→ About this exercise
Please take the lines from the one holding "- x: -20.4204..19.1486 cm" through the one holding "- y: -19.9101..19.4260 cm" in the data below and copy them exactly.

→ Source information
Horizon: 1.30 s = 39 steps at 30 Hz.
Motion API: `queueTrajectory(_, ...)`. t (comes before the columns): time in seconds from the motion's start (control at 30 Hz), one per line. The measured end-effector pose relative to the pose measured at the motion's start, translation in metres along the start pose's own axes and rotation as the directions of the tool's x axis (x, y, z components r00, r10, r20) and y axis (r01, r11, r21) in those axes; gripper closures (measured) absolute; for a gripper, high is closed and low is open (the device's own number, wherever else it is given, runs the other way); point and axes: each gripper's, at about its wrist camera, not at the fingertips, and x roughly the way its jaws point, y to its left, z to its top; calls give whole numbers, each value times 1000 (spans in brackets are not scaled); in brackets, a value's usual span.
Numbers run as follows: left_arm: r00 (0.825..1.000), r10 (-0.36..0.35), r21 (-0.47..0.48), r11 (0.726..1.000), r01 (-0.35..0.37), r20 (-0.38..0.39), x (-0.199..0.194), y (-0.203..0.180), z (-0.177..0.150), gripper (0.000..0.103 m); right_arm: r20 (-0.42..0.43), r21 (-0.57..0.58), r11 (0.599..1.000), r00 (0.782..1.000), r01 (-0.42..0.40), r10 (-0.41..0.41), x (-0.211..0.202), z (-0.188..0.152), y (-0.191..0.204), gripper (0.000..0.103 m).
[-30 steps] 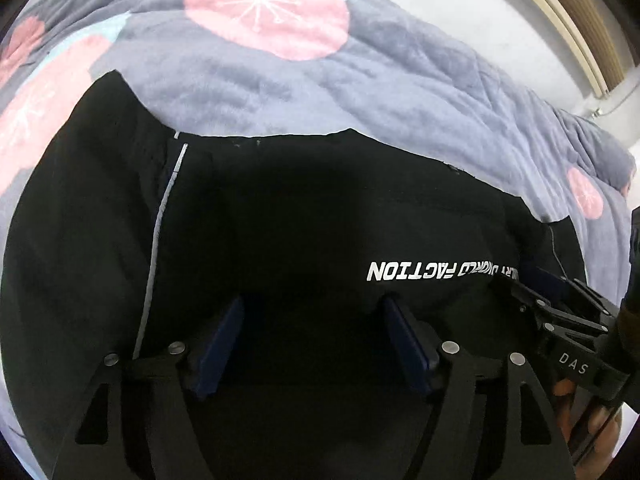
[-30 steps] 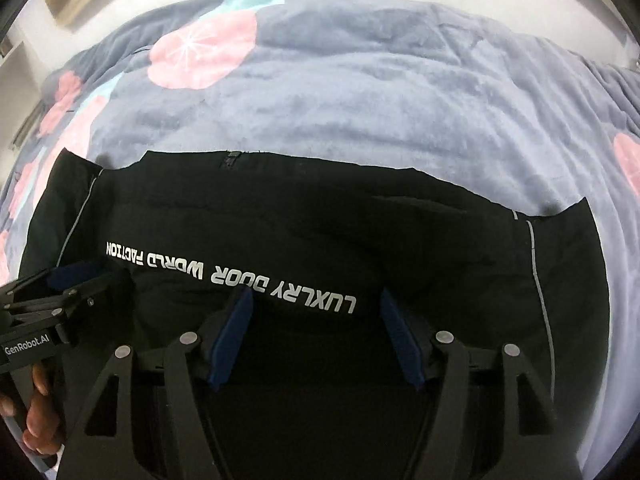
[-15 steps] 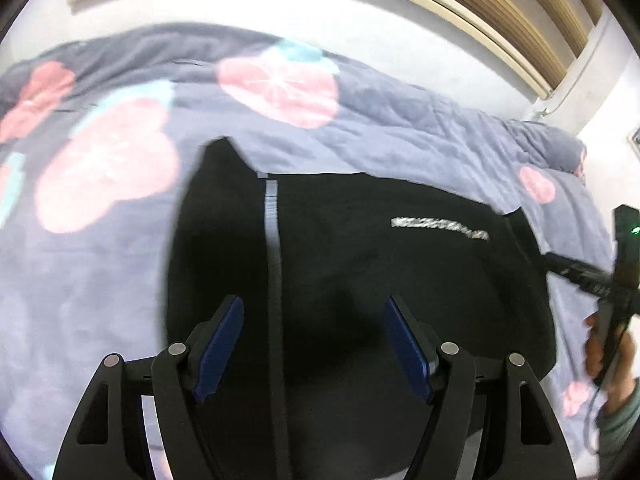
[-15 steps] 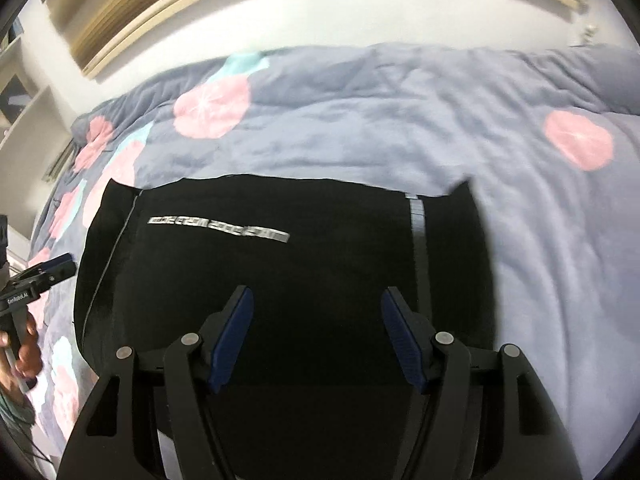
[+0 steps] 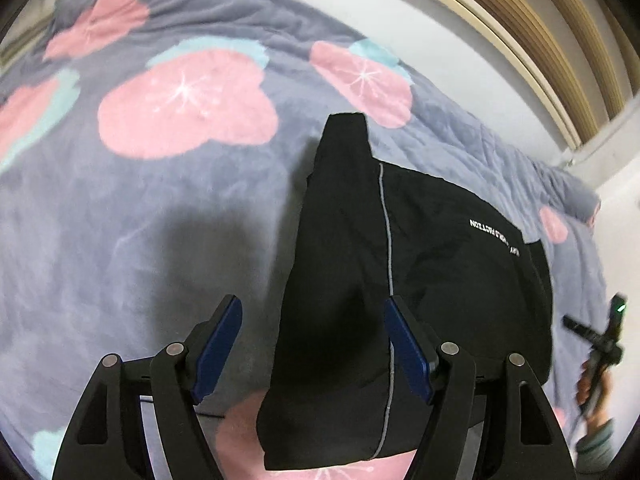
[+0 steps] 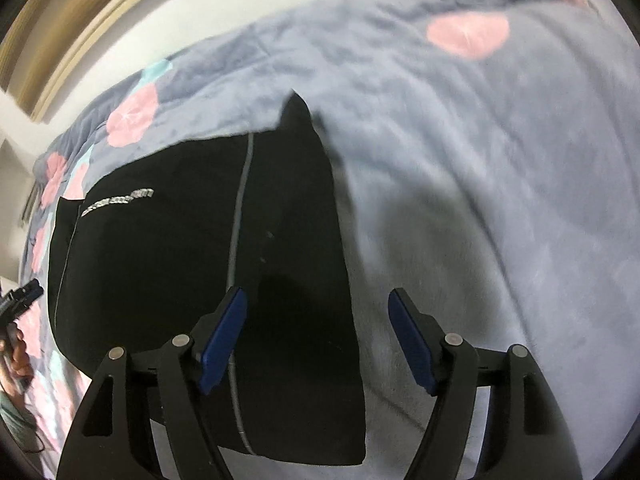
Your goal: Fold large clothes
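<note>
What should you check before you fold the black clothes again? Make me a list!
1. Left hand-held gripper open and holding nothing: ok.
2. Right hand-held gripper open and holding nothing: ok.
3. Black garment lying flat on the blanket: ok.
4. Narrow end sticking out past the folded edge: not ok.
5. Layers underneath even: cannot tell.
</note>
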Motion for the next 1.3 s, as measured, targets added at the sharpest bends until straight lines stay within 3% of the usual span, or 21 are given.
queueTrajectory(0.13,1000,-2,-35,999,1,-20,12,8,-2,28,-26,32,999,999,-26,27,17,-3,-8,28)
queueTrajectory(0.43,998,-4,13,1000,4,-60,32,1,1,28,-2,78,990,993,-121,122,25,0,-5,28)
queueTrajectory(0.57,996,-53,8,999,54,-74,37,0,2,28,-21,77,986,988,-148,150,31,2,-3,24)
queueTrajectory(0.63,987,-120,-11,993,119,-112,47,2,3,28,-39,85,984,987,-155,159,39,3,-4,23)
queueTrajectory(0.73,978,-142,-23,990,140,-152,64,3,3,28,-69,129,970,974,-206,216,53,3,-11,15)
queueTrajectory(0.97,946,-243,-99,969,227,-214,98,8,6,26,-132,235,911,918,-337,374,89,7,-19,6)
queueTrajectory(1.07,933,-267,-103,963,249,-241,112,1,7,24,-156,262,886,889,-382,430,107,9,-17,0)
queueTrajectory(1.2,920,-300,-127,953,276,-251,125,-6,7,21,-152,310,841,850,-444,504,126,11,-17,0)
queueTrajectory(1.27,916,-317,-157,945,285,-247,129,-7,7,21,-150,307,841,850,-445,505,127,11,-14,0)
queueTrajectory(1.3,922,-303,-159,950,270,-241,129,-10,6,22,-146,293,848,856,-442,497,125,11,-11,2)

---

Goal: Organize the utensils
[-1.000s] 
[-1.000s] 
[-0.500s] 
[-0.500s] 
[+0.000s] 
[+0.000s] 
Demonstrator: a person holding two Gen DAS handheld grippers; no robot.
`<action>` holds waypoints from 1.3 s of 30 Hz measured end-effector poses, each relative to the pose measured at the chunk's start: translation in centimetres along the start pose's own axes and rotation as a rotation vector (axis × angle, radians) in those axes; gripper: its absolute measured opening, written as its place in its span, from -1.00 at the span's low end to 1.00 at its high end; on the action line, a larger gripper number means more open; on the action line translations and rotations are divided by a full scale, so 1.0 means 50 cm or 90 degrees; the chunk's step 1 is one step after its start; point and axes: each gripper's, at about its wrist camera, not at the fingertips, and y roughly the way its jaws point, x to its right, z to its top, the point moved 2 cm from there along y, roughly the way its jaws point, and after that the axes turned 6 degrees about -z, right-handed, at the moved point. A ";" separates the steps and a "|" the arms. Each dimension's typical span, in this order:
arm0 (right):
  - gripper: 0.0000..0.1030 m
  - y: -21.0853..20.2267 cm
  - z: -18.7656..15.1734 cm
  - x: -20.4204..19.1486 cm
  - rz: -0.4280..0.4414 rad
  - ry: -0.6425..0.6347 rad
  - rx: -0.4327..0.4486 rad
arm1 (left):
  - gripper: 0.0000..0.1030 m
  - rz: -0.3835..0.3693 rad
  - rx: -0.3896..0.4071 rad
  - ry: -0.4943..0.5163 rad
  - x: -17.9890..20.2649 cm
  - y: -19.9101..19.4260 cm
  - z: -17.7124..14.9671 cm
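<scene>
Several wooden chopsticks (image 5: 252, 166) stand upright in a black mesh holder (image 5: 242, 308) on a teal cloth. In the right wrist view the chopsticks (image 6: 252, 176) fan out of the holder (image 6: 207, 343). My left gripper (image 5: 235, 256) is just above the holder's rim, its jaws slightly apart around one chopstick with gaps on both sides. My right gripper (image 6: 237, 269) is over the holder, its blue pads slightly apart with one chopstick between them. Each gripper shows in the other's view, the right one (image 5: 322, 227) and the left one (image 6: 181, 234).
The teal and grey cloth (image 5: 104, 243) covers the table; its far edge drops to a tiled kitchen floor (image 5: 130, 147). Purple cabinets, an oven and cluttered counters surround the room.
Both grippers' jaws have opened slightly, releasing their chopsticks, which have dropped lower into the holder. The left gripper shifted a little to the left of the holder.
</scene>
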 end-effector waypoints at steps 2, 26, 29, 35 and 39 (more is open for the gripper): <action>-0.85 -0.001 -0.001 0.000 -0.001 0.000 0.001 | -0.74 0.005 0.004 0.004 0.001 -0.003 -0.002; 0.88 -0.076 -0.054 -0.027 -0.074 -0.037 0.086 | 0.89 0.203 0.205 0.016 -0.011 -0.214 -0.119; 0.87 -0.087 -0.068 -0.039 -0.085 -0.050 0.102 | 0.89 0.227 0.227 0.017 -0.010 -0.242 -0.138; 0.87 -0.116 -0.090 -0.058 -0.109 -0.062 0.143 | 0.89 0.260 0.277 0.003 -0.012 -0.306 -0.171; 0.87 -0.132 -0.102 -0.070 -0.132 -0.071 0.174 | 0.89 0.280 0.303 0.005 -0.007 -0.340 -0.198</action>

→ Result
  - x: -20.4204..19.1486 cm
  - rz: -0.4280..0.4414 rad
  - ry: -0.6425..0.6347 rad
  - rx: -0.4327..0.4486 rad
arm1 (left):
  - gripper: 0.0000..0.1030 m
  - rz: -0.3835..0.3693 rad
  - rx: -0.3896..0.4071 rad
  - ry: -0.4943..0.5163 rad
  - x: -17.9890..20.2649 cm
  - y: -19.9101..19.4260 cm

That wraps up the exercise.